You see, I then have to explain the problems I find with the handling of a car that they don't recognise. They think it is because I don't know what I am talking about but it is, in fact, because when I am testing a cars dynamics, I am driving it at a point in the cars performance envelope that they have never reached. They probably never will. And if they did, how many different cars have they driven like that to compare it to?
The fact is that I am a racing driver. I may not act it, but I am enthusiastic about cars. People find different joys in cars whether it be racing, drifting, showing, cruising and just because there enthusiasm is different to mine doesn't make it any less worthy of my time.
To this end, I am dumbing down today's blog about the Subaru Impreza.
Once upon a time there were two farmers, Mr Subaru and Mr Mitsubishi. They were farming out in Japan when they got into an argument about who had the fastest tractor. Mr Mitsubishi said "I know how to settle this! We will enter the World Rally Championship!" Mr Subaru agreed. Mr Mitsubishi went and found the best technical minds in rallying and the best computer wizz kids in Japan together to form the team that would build his ultimate tractor, the Evo! Meanwhile Mr Subaru was working hard too! He found some five year old children with crayons and made them design the outside of what would become his ultimate tractor, the Impreza! He found an engine out of an old hovercraft that some monkeys from the local zoo fitted to his new tractor design. Mr Mitsubishi used top of the range computer software to select the best roll center location and suspension geometry for his Evo, while Mr Subaru packed up all the suspension parts into a box and threw it at his Impreza, hoping some would stick in roughly the right places.

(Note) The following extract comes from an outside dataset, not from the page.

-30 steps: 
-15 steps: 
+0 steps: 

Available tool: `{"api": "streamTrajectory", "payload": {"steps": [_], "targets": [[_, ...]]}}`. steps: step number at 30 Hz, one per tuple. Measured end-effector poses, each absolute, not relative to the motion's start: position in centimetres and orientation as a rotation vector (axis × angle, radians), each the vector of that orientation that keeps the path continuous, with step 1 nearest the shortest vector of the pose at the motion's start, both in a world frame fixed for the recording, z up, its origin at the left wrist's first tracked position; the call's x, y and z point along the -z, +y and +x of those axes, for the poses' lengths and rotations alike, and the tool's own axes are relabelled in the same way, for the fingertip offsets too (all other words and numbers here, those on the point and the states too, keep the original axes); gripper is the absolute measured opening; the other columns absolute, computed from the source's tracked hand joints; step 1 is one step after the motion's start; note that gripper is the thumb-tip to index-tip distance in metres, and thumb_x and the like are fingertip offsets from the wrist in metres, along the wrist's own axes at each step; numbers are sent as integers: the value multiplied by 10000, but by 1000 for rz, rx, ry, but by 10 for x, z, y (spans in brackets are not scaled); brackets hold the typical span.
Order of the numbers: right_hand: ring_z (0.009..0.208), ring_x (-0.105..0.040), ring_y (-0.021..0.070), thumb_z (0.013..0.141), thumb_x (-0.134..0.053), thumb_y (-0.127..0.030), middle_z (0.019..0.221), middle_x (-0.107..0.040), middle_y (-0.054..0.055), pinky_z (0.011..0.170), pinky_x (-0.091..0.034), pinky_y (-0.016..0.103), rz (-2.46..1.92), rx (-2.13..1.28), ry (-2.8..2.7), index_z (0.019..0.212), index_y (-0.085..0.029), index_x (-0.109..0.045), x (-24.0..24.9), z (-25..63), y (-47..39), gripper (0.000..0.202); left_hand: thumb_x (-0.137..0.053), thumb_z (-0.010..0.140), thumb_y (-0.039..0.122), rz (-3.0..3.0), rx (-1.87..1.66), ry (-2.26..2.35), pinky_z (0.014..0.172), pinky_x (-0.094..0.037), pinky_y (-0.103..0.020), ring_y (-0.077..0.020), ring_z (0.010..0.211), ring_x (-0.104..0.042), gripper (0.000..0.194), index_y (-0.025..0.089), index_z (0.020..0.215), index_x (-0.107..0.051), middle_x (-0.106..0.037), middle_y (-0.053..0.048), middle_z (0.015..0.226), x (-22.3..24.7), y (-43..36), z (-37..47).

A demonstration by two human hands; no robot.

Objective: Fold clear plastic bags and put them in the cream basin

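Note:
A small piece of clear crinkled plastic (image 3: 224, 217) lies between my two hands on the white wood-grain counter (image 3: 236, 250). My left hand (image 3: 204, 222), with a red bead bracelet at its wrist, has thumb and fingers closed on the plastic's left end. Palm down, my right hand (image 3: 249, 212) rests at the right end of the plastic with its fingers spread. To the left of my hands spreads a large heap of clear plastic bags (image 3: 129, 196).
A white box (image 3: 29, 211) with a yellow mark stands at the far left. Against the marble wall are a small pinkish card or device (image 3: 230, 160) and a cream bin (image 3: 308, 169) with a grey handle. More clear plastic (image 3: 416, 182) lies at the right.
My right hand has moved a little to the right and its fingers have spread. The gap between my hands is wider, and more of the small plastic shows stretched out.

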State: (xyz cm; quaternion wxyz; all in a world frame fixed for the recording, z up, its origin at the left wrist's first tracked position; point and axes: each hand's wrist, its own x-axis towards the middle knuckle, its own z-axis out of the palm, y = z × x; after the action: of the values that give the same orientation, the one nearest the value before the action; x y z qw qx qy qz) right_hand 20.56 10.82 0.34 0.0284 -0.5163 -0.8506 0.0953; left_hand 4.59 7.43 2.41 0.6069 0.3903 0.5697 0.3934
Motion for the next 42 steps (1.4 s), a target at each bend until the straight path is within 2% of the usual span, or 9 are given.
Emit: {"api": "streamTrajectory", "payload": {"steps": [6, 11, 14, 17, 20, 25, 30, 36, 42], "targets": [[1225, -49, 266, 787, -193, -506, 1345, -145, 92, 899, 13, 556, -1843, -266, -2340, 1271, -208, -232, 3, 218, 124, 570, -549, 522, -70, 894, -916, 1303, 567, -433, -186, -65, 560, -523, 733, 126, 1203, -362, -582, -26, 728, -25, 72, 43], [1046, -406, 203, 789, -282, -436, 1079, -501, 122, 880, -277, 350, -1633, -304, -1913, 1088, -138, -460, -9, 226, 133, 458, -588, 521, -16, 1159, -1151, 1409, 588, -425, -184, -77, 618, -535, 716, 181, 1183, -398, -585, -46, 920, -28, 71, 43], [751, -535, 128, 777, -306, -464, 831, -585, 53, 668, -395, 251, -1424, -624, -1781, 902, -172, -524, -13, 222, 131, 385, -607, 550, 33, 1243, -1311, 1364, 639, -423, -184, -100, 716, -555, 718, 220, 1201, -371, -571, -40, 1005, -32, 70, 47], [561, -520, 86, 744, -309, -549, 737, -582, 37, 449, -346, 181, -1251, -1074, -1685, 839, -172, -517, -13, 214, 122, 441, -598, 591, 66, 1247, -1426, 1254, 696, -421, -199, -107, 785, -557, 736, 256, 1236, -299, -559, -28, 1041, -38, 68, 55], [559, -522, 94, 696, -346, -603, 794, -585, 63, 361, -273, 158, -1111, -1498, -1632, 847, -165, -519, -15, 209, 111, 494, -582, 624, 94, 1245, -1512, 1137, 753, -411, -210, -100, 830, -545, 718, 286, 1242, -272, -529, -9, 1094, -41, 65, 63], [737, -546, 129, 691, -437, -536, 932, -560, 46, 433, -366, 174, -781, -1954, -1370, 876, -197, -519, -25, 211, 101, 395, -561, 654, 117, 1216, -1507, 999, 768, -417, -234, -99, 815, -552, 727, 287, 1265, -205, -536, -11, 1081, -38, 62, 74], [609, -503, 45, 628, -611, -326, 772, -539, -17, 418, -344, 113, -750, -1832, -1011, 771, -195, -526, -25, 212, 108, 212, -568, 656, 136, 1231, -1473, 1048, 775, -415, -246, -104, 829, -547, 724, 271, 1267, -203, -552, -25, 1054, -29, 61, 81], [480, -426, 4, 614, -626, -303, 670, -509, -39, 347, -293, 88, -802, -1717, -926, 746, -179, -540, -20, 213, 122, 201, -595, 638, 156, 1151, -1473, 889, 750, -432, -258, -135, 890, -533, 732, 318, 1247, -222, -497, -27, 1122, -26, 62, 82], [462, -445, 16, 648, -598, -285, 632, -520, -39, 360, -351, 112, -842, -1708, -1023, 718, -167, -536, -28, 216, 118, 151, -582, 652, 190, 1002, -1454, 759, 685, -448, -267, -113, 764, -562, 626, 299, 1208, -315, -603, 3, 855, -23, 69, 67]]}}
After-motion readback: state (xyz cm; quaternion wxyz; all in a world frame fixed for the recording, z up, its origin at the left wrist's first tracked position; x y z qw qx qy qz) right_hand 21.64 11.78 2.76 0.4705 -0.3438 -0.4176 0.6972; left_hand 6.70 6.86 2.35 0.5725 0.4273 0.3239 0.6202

When the day of the Rally came, Mr Mitsubishi's Evo was awesome but Mr Subaru's Impreza was somewhat lacking so he gave it to Prodrive to see if they could fix it. When Mr Prodrive finally stopped laughing and picked himself up of the floor, he turned some of Mr Subaru's tractors in to pretty decent rally cars. They were given to famous rally drivers to try to win the WRC, but the rest of the shit ones got called WRX's and put in Mr Subaru's showrooms so he could sell them to poor, unsuspecting members of the public, who thought they were buying a super car but, really they were getting a tractor with a nice badge.